◆ Exercise description ◆
Provide a verbatim copy of the data below.

◆ Data below ◆
════════
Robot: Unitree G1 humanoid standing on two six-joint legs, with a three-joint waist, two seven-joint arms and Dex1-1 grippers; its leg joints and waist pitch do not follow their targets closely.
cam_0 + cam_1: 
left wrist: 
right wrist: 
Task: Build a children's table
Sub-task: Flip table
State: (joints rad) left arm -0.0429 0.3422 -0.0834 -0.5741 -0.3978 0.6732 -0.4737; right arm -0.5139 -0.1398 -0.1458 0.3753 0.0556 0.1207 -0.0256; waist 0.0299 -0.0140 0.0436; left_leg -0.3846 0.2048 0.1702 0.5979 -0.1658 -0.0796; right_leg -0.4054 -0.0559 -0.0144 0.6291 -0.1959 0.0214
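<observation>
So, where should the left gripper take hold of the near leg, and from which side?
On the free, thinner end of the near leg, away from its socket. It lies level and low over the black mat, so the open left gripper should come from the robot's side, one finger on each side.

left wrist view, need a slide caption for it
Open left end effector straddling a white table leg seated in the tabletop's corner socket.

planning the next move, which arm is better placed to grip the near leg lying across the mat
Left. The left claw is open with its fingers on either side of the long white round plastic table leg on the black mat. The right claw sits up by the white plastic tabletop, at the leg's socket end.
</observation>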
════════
◆ Answer section ◆
Robot: Unitree G1 humanoid standing on two six-joint legs, with a three-joint waist, two seven-joint arms and Dex1-1 grippers; its leg joints and waist pitch do not follow their targets closely.
cam_0 + cam_1: 
left wrist: 
right wrist: 
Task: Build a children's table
Sub-task: Flip table
State: (joints rad) left arm -0.0429 0.3422 -0.0834 -0.5741 -0.3978 0.6732 -0.4737; right arm -0.5139 -0.1398 -0.1458 0.3753 0.0556 0.1207 -0.0256; waist 0.0299 -0.0140 0.0436; left_leg -0.3846 0.2048 0.1702 0.5979 -0.1658 -0.0796; right_leg -0.4054 -0.0559 -0.0144 0.6291 -0.1959 0.0214
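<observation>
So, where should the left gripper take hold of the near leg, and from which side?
On the free, thinner end of the near leg, away from its socket. It lies level and low over the black mat, so the open left gripper should come from the robot's side, one finger on each side.

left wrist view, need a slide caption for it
Open left end effector straddling a white table leg seated in the tabletop's corner socket.

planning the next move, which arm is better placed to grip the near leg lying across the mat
Left. The left claw is open with its fingers on either side of the long white round plastic table leg on the black mat. The right claw sits up by the white plastic tabletop, at the leg's socket end.
</observation>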

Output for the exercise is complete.